TASK ::
Go over the records and copy every line with the string "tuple".

:: MATERIALS PROVIDED ::

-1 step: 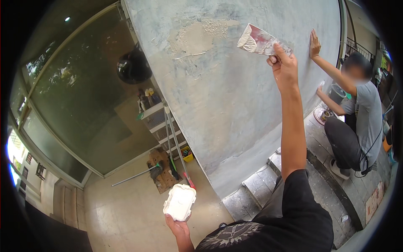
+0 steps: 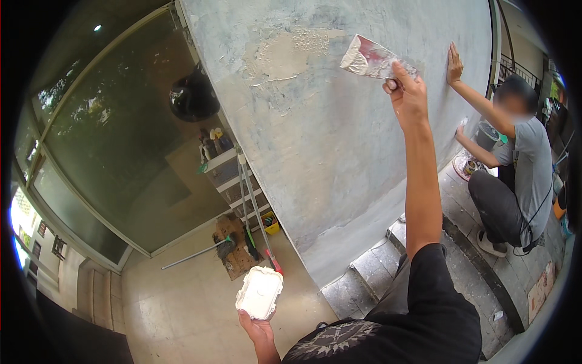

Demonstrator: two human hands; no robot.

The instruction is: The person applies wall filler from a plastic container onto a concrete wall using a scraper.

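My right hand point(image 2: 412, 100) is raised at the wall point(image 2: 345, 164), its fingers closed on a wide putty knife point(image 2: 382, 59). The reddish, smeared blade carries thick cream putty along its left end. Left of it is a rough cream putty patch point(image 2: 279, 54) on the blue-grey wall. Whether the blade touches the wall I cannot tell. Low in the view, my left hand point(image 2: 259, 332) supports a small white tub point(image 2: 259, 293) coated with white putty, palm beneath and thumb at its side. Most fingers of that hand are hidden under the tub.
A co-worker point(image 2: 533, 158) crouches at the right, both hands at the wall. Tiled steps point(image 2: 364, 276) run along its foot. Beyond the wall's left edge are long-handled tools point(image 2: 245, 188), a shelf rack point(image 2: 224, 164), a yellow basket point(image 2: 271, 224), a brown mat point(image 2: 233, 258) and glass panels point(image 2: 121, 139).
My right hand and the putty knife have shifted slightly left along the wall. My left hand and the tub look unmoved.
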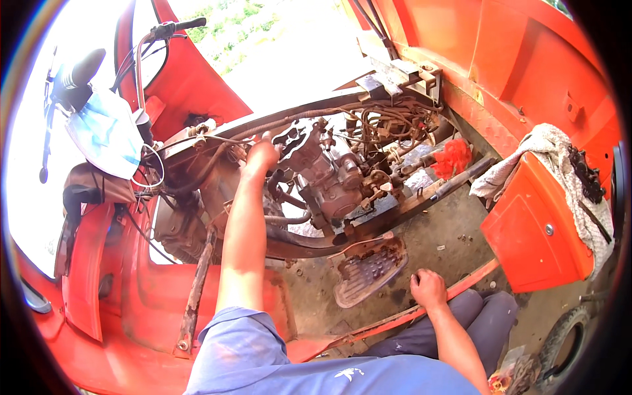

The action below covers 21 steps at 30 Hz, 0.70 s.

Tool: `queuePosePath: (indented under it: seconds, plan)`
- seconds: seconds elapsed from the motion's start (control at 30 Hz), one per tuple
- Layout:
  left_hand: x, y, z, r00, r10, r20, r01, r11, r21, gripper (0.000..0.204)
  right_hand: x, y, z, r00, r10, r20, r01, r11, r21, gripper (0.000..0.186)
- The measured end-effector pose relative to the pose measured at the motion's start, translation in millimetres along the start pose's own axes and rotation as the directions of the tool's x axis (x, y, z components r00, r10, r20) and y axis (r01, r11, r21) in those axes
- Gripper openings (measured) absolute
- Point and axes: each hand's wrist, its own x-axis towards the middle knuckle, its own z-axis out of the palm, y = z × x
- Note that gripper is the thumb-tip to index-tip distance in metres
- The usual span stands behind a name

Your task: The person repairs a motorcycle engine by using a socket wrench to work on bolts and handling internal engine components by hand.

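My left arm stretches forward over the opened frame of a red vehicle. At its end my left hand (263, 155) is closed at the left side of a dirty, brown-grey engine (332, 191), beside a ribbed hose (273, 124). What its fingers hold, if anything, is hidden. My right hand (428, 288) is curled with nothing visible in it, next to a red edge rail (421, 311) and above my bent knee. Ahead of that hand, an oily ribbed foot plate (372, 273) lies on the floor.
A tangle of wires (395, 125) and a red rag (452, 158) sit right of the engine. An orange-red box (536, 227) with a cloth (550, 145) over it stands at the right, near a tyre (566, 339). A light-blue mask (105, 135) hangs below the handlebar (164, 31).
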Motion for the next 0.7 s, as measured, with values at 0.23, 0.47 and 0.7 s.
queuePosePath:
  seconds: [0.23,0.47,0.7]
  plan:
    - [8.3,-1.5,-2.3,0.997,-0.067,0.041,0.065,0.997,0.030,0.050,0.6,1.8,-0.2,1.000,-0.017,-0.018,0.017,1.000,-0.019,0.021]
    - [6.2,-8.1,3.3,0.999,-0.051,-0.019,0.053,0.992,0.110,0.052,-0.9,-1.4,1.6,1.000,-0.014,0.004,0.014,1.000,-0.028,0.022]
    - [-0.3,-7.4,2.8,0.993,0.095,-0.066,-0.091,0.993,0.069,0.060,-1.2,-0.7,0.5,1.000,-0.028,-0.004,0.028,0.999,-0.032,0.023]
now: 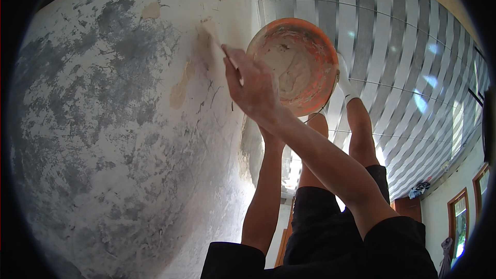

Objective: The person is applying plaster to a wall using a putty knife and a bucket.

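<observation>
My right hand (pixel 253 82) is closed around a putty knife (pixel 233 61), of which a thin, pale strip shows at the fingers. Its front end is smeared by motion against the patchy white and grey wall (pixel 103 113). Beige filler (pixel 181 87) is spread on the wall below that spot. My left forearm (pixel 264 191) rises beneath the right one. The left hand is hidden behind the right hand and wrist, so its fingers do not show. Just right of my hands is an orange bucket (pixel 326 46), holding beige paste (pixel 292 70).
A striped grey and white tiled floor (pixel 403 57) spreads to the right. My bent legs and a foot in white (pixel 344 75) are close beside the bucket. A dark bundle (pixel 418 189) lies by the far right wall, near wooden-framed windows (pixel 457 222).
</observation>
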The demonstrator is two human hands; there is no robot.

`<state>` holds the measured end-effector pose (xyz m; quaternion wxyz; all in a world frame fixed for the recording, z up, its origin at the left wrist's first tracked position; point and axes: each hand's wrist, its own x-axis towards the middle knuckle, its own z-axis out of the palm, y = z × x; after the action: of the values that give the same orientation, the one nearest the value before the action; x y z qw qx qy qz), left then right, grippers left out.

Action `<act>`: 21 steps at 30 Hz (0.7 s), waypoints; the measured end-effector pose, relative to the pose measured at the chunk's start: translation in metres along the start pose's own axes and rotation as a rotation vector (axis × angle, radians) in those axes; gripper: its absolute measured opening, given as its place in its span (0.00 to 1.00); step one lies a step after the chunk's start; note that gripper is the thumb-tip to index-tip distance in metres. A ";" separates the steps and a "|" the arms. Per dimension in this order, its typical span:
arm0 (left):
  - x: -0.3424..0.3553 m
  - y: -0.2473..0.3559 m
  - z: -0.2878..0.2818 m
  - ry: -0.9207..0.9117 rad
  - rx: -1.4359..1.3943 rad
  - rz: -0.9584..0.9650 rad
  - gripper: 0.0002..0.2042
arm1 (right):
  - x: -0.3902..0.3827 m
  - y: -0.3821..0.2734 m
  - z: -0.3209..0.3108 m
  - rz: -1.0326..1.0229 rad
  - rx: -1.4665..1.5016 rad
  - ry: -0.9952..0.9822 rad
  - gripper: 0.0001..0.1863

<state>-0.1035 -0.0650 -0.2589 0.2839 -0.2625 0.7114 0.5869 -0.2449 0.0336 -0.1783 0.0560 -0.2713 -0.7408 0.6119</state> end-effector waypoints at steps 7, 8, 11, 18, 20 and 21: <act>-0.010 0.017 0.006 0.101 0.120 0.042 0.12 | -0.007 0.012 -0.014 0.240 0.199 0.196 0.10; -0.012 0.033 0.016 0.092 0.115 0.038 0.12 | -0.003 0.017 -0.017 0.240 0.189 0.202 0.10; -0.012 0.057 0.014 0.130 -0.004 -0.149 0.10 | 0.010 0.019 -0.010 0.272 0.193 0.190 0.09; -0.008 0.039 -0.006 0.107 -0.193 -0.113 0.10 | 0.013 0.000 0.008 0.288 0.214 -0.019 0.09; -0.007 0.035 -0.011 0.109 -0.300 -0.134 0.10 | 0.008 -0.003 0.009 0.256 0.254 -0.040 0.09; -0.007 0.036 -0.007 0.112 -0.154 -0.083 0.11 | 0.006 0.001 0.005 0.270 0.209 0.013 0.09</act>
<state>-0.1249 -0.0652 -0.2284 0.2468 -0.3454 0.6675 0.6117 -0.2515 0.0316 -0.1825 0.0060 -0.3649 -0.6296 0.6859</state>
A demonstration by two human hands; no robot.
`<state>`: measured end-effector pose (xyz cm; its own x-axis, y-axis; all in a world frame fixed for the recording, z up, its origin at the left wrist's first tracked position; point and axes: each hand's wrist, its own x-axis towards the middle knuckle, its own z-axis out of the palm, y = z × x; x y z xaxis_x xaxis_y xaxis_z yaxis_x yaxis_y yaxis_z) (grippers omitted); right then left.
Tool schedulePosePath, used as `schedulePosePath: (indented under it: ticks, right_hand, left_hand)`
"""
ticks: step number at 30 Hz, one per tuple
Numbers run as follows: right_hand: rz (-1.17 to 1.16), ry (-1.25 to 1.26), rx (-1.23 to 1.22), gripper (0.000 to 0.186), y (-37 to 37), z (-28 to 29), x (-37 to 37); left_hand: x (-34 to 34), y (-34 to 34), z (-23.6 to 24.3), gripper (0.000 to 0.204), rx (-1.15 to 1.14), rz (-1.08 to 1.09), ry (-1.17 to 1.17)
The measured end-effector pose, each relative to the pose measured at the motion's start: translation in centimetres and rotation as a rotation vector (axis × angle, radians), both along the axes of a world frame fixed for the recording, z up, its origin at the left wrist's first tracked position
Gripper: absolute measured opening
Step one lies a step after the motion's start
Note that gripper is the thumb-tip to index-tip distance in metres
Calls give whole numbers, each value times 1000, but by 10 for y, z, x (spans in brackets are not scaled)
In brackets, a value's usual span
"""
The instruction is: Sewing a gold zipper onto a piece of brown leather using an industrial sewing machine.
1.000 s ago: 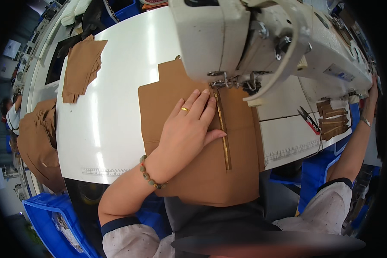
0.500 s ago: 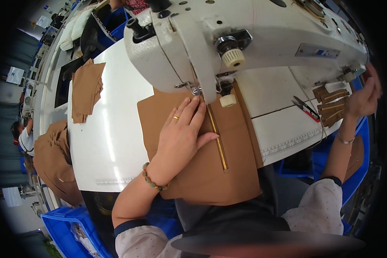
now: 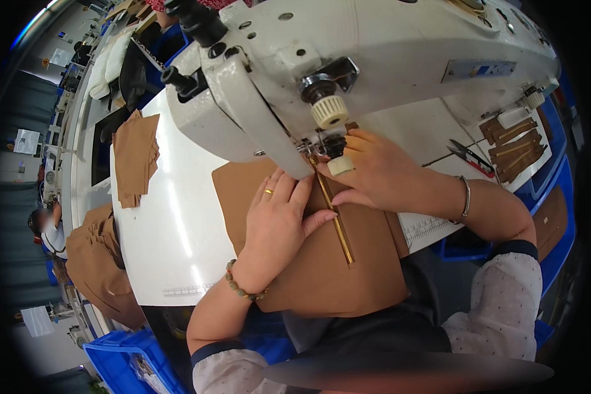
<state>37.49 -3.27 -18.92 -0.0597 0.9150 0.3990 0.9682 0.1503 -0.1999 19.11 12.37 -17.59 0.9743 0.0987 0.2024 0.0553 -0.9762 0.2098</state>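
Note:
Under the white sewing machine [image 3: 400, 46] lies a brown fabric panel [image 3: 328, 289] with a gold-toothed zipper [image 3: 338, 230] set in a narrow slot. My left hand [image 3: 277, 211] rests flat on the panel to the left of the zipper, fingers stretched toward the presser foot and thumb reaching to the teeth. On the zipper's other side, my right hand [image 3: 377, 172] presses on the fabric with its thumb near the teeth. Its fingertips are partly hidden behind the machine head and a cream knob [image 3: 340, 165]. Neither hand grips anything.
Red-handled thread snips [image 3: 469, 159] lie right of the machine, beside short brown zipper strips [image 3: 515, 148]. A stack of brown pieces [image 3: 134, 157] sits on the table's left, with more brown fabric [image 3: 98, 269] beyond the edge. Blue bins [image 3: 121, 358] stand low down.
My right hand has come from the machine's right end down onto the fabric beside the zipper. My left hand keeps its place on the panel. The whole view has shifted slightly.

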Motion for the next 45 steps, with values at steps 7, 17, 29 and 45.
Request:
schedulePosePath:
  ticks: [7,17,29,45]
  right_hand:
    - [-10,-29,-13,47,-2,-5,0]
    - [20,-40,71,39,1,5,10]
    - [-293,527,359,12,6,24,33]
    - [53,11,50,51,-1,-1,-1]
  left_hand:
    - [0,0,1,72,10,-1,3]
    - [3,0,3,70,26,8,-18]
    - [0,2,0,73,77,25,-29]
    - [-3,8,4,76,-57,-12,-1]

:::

RESULT ::
- seconds: seconds elapsed from the motion's start (control at 30 Hz), one per tuple
ticks: step number at 30 Hz, one per tuple

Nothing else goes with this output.